◆ WHAT IS REQUIRED: In your copy, each line below is repeated exactly and no image appears.

◆ GIVEN DATA:

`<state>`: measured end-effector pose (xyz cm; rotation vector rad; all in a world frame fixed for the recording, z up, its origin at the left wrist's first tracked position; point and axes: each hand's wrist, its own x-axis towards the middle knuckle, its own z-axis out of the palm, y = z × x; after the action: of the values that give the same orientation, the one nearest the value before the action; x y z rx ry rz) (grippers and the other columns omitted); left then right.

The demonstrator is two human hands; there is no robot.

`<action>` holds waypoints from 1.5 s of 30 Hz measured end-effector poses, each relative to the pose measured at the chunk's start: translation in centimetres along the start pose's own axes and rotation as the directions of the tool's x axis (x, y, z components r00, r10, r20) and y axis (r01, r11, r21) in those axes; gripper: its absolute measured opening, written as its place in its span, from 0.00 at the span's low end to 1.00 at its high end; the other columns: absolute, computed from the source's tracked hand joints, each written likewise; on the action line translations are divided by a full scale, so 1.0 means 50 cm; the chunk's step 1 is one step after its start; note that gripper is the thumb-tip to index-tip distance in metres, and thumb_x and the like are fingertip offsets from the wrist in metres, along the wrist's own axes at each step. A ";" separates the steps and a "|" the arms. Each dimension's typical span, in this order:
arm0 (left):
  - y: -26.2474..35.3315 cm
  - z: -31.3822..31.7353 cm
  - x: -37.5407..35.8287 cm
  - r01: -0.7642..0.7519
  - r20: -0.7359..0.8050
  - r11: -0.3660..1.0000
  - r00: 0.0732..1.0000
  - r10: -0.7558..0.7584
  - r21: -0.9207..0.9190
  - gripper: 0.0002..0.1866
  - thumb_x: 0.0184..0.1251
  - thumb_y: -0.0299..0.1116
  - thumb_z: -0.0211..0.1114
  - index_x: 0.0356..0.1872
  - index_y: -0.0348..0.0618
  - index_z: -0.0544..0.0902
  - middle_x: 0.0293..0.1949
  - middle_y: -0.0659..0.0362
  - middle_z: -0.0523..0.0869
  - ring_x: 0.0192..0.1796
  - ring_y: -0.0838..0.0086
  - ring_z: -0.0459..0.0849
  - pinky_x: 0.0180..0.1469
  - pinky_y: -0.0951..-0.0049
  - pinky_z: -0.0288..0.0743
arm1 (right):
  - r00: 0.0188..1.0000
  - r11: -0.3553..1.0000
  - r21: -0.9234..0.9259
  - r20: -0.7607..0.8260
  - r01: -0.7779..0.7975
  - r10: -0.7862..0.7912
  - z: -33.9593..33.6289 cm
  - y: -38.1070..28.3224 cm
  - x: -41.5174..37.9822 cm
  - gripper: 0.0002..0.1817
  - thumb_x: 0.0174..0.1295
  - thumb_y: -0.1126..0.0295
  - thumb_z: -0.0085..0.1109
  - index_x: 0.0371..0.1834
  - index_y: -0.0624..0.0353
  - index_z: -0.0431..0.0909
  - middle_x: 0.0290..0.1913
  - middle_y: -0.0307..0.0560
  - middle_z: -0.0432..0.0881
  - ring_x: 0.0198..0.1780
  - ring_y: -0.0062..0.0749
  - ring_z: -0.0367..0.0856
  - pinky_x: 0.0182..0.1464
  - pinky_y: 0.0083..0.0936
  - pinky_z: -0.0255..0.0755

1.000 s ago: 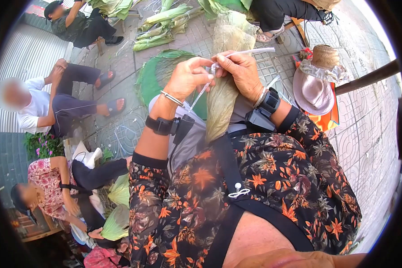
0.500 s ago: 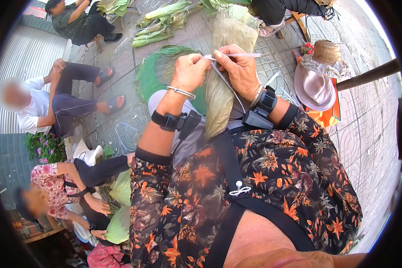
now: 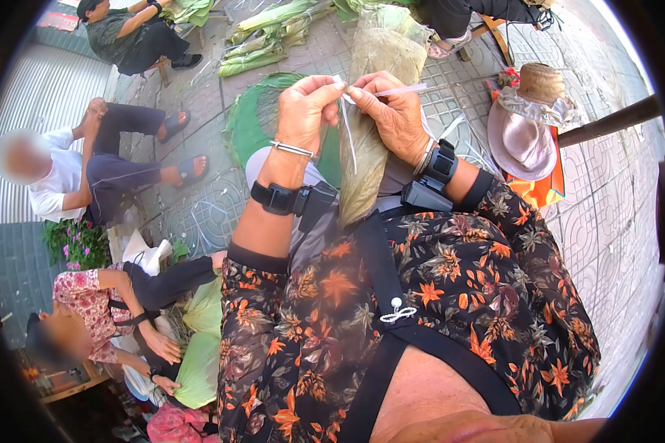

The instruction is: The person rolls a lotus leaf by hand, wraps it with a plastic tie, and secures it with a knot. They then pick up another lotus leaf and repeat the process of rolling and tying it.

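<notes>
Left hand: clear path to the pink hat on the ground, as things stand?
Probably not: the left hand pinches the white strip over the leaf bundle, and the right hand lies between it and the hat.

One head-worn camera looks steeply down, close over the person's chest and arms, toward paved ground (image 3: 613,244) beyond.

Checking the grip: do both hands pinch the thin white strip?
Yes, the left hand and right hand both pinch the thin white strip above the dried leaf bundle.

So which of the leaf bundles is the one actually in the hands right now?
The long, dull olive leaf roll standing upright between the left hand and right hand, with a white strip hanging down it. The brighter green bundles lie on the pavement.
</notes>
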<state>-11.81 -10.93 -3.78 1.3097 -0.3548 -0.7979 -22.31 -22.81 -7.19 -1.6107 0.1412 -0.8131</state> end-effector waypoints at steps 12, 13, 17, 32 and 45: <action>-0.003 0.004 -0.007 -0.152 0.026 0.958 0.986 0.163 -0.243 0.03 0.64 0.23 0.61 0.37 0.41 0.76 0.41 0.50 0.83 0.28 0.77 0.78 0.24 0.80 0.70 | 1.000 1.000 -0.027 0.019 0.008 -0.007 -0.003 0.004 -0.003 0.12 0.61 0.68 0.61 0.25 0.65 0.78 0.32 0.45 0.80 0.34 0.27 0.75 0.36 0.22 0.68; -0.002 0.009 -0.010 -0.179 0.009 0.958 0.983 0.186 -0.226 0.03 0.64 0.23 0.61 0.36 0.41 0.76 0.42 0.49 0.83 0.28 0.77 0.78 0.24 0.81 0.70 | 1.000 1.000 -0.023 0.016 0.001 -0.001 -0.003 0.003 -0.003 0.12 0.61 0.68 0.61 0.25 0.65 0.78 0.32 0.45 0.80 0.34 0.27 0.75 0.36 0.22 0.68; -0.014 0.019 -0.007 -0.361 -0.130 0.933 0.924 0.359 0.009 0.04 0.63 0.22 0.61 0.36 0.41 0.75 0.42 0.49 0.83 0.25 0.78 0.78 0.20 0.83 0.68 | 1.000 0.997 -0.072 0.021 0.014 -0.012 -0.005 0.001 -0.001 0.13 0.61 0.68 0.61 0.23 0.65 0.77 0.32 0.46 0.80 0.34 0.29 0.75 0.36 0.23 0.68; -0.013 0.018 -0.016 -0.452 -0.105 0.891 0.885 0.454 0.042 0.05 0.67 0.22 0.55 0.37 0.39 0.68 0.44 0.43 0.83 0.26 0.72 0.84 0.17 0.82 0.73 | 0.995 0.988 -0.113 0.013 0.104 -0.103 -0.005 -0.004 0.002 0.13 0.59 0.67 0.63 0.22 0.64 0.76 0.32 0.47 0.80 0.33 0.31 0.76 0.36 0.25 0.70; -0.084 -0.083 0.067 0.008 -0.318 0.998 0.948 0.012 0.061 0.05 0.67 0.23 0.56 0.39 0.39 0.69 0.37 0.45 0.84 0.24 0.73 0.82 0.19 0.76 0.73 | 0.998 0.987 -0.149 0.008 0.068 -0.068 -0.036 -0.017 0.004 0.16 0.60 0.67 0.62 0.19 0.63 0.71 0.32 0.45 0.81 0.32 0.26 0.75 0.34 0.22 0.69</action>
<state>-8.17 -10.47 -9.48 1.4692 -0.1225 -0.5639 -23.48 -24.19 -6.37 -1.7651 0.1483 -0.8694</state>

◆ TASK ANSWER:
`<state>`: measured end-effector pose (xyz cm; rotation vector rad; all in a world frame fixed for the recording, z up, its origin at the left wrist's first tracked position; point and axes: each hand's wrist, its own x-axis towards the middle knuckle, its own z-axis out of the palm, y = z × x; after the action: of the values that give the same orientation, the one nearest the value before the action; x y z rx ry rz) (grippers and the other columns omitted); left then right.

The demonstrator is two human hands; there is no robot.

`<action>` holds waypoints from 1.5 s of 30 Hz measured end-effector poses, each relative to the pose measured at the chunk's start: translation in centimetres along the start pose's own axes and rotation as the directions of the tool's x axis (x, y, z components r00, r10, r20) and y axis (r01, r11, r21) in those axes; gripper: its absolute measured opening, written as its place in its span, from 0.00 at the span's low end to 1.00 at its high end; the other columns: absolute, computed from the source's tracked hand joints, each written likewise; on the action line translations are divided by a full scale, so 1.0 means 50 cm; the chunk's step 1 is one step after its start; note that gripper is the thumb-tip to index-tip distance in metres, and thumb_x and the like are fingertip offsets from the wrist in metres, along the wrist's own axes at each step. A ";" separates the steps and a "|" the arms. Each dimension's typical span, in this order:
arm0 (left):
  - y: -26.2474..35.3315 cm
  - z: -31.3822..31.7353 cm
  - x: -37.5407..35.8287 cm
  - r01: -0.7642..0.7519
  - r20: -0.7359..0.8050
  - r11: -0.3660..1.0000
  - r00: 0.0732..1.0000
  - r10: -0.7558..0.7584
  - r21: -0.9207..0.9190
  - gripper: 0.0002..0.1866
  - thumb_x: 0.0184..0.1251
  - thumb_y: -0.0299..0.1116
  - thumb_z: -0.0211..0.1114
  - index_x: 0.0356..0.1872
  - index_y: -0.0348..0.0618
  - index_z: -0.0544..0.0902
  - middle_x: 0.0293..0.1949
  - middle_y: -0.0659..0.0362
  - middle_z: -0.0523..0.0869
  - ring_x: 0.0192..0.1796
  - ring_y: -0.0838..0.0086
  - ring_z: -0.0459..0.0849
  - pinky_x: 0.0180..0.1469
  - pinky_y: -0.0951..-0.0049
  - pinky_z: -0.0288..0.0743
arm1 (right):
  - r00: 0.0188..1.0000
  - r11: -0.3553..1.0000
  - r21: -0.9234..0.9259
  - r20: -0.7607..0.8260
  - r01: -0.7779..0.7975
  - r10: -0.7862..0.7912
  - z: -33.9593..33.6289 cm
  - y: -38.1070..28.3224 cm
  - x: -41.5174..37.9822 cm
  - gripper: 0.0002..0.1817
  - thumb_x: 0.0174..0.1295
  - thumb_y: -0.1126..0.0295
  - thumb_z: -0.0085..0.1109
  - index_x: 0.0371..0.1834
  - index_y: -0.0624..0.0353
  - index_z: -0.0431..0.0909
  - middle_x: 0.0290..0.1913
  - middle_y: -0.0307..0.0560
  - middle_z: -0.0432..0.0881
  - ring_x: 0.0198..0.1780
  - ring_y: -0.0062..0.0749
  - ring_z: -0.0367..0.0856
  - pinky_x: 0.0182..0.1464
  - pinky_y: 0.0083..0.0936
  - pinky_z: -0.0255..0.0755

1.000 s ago: 
0.500 s ago: 
now: 

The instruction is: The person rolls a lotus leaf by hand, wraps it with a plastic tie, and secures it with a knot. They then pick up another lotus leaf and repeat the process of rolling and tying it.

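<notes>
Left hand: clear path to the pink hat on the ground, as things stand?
Probably not: the left hand pinches the white strip over the leaf bundle, and the right hand lies between it and the hat.

One head-worn camera looks steeply down, close over the person's chest and arms, toward paved ground (image 3: 613,244) beyond.

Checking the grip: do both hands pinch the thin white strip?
Yes, the left hand and right hand both pinch the thin white strip above the dried leaf bundle.

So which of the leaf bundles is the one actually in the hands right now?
The long, dull olive leaf roll standing upright between the left hand and right hand, with a white strip hanging down it. The brighter green bundles lie on the pavement.
</notes>
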<state>-11.81 -10.93 -3.78 1.3097 -0.3548 -0.7979 -22.31 -22.81 -7.19 -1.6107 0.1412 -0.8131</state> end-effector waypoints at steps 12, 13, 17, 32 and 45: <action>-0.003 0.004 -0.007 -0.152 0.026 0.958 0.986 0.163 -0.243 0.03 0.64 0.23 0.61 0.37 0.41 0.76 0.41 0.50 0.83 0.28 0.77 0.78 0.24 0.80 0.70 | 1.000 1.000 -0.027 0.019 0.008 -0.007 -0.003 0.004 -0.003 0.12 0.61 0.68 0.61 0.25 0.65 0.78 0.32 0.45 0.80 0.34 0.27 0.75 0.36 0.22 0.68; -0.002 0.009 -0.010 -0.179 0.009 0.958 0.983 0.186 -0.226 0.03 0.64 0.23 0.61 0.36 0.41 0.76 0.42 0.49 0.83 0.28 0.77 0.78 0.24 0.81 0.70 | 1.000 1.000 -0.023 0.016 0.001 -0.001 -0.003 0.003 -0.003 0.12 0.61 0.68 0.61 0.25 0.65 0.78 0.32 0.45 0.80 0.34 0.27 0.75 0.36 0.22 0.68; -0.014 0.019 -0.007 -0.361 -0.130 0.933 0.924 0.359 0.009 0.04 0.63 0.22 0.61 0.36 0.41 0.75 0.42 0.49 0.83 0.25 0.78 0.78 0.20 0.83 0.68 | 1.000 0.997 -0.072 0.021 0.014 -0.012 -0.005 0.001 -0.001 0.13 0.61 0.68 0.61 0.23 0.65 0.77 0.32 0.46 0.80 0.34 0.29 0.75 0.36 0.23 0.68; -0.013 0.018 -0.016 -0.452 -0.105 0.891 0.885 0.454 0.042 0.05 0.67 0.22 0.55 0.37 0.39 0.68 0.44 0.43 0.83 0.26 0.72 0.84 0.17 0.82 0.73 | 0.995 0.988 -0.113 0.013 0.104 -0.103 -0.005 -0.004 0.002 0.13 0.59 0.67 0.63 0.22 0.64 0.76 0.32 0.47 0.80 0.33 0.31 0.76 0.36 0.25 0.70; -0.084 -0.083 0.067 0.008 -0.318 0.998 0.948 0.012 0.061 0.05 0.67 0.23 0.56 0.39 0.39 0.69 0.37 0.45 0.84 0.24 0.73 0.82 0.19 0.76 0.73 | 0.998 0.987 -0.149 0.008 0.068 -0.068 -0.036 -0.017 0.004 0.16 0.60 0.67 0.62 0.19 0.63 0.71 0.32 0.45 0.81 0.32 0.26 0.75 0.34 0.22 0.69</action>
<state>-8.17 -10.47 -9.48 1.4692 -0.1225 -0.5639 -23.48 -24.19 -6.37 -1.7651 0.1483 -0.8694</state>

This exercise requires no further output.